Just scanning back over this thread and realised it looked like I was denigrating your coding ability, which I wasn't actually trying to do.

My coding ability isn't that great, so I'm not offended :-D

Quote

I was trying to point out that compilers are generally only able to optimize code for which it has no real idea what the purpose is, therefore if you choose a bad algorithm or control mechanism, all the compiler optimisation in the world won't help that much - it doesn't actually have any knowledge of what you are ultimately trying to accomplish.

There is a common trend to assume that you can approach something without much forethought and just let the compiler decide what to do. Just looking at some of the argument in this thread is interesting:

1) switch/case can be optimised by the compiler.
2) jump tables can be bad because of mis-prediction and cache misses.

Therefore one should always use the switch/case.

WooHoo! the compiler does the hardwork, so I don't have too. I'm happy about that.

Quote

And yet, one of the main optimisations employed by the compiler for switch/case is to create a jump table to allow it to evaluate the switch in constant time, which is exactly what a jump table is for :-)

So, how bad is the original jump table idea really?

Well I got thinking about the Jumptable idea, as that is how I would do it in ASM, none of this fancy conditional m'larkie... :crazy:

Quote

See my point?

It ultimately all depends on what you are planning to do with the code and what the desired runtime behaviour is, how likely repetetive calls to the same code are etc.
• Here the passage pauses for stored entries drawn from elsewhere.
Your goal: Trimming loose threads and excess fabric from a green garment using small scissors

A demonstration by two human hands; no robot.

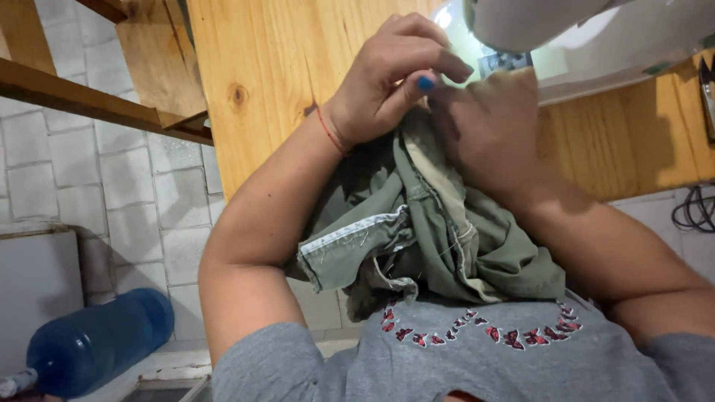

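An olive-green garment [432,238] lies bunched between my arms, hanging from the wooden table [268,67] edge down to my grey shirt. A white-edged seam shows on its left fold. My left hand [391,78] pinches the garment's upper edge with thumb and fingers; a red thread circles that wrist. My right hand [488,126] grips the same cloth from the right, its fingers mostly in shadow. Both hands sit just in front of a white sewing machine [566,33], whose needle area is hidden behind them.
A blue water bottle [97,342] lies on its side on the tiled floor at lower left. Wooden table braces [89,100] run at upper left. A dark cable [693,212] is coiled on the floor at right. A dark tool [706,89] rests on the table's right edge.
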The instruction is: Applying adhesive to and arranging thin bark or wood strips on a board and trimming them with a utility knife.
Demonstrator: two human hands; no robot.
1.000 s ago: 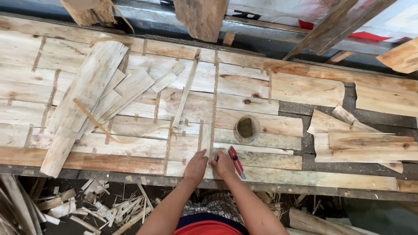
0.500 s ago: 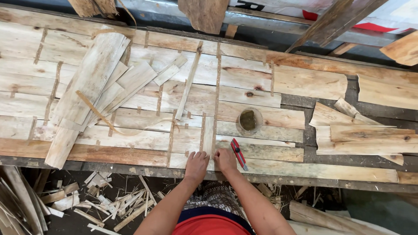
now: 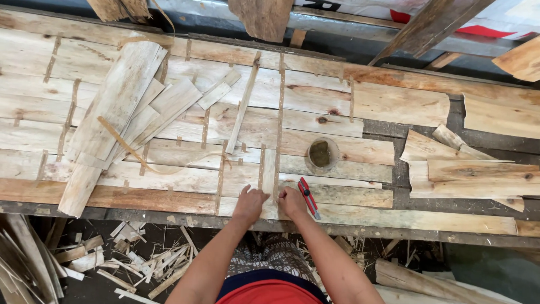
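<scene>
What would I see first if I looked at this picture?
You'd first see a long bench covered in pale sheets of thin wood joined by brown tape strips. At its near edge, the left hand and right hand press side by side on a narrow wood strip, with a red utility knife just right of them. A loose pile of wood pieces lies slanted on the left, and a small round cup sits behind the hands.

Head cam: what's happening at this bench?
A person leans over a long workbench covered with thin wood veneer sheets joined by strips of tape. Both hands press on a taped seam at the near edge: left hand, right hand. A red utility knife lies just right of the right hand, with a small round container beyond it. Loose veneer pieces are piled at left.
</scene>
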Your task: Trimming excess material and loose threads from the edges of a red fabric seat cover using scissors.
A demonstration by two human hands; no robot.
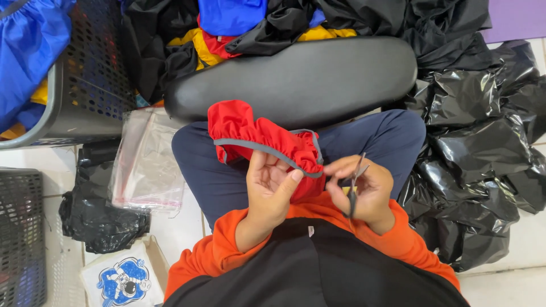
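Left hand [273,185] grips the gathered red fabric piece with grey elastic edging [256,139], draped over the lap just below the long black padded cushion [296,79]. Right hand [364,190], beside the fabric's right end, is closed around small grey thread snips [355,182].

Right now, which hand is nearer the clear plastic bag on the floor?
Left. The left hand holds the red garment beside the clear plastic bag; the right hand, with snips, is farther off.

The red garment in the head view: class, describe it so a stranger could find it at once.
Start at the long black padded seat. Just below it, over the person's navy-trousered lap, the left hand holds the red garment. Unlike the heaped clothes behind, it has a gathered grey elastic edge.
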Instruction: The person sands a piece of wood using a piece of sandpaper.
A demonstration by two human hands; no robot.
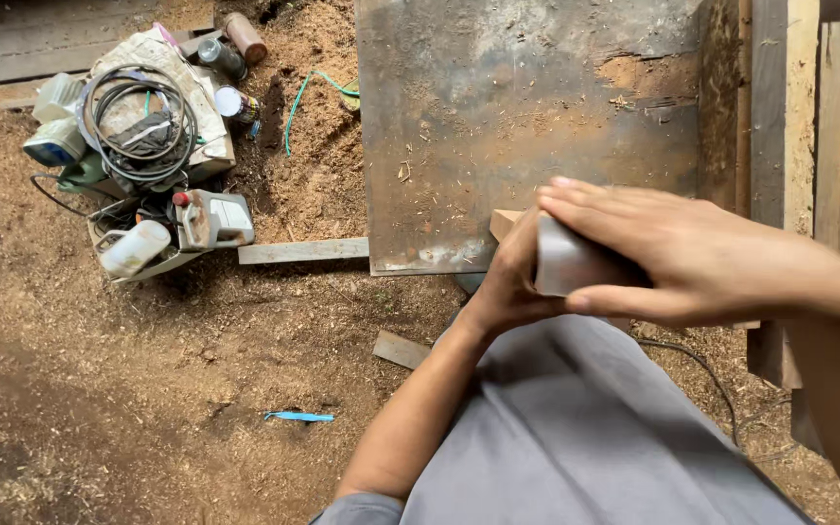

Only you as the developer know these criteria.

I just want to be able to parse a stream of command to control some settings in real time, where each command must take the same amount of time...

bloodline · « **Reply #16 on:** February 21, 2005, 09:03:51 PM »

Quote

Karlos wrote:
Quote

bloodline wrote:

I just want to be able to parse a stream of command to control some settings in real time, where each command must take the same amount of time...

That's guarenteed for a jump table and highly likely for a packed (meaning no gaps) switch/case construct.

Pick one and get on with it :-D

So, this command stream. Would it resemble 680x0 opcodes? You did say about 64K of them at some point?

Actually I was thinking more about platform independant DSP processing... but there would be a similarity to 68K, yes... as in 16bit instrection word length, etc :-D

bloodline · « **Reply #17 on:** February 22, 2005, 12:40:37 PM »

Quote

Karlos wrote:
Quote

minatorb wrote:

You can also do it with if/else if you can base your condition on a number, Pain in the ar$e to maintain and not terribly readable though.

I think this is precisely what bloodline was trying to avoid doing. This kind of construct is really bad unless you have a small range for x and some values are statistically much more likely than others (put those first).

Yup exactly. I just need a constant time, so that the interpretor doesn't suddenly change it's behavour, when the branch prediction kicks in, or the command stream uses a slightly different algorythm etc...

I started with the idea of a modular synth, which allowed me to have defined "modules" (actually implemented using C++ objects) which performed a particular action on an audio signal... Ocilator, filter, amplifier etc, which could then be arranged in any order to suite the users needs. While this idea is the most efficient in terms of CPU usage, it is limited in terms of usage, having to hard code the modules etc...

My idea now is to have a simple DSP interpreter which can be programmed to perform any action using a platform independant instruction set. This way the user only needs to string together a single type of DSP object to perform any given action. It also allows several operations to be performed in one step. Ultimately the DSP object should actually be a JIT compiler, but that can be though about if my idea is actually a valid one, since it's an oop design, upgrading that would not be a problem.

bloodline · « **Reply #18 on:** February 22, 2005, 01:09:32 PM »

Quote

Kronos wrote:
Now let's muddle the topic even more.....

@Bloodline
Is this virtual DSP supposed to work on the audio-stream in real-time (while it is being played), or will it modify audio-files ?

Real time

Quote

In the 1st case you would need some sort of external/reliable clock as you never know at what clock the CPU is running, and what other SW sucks at it.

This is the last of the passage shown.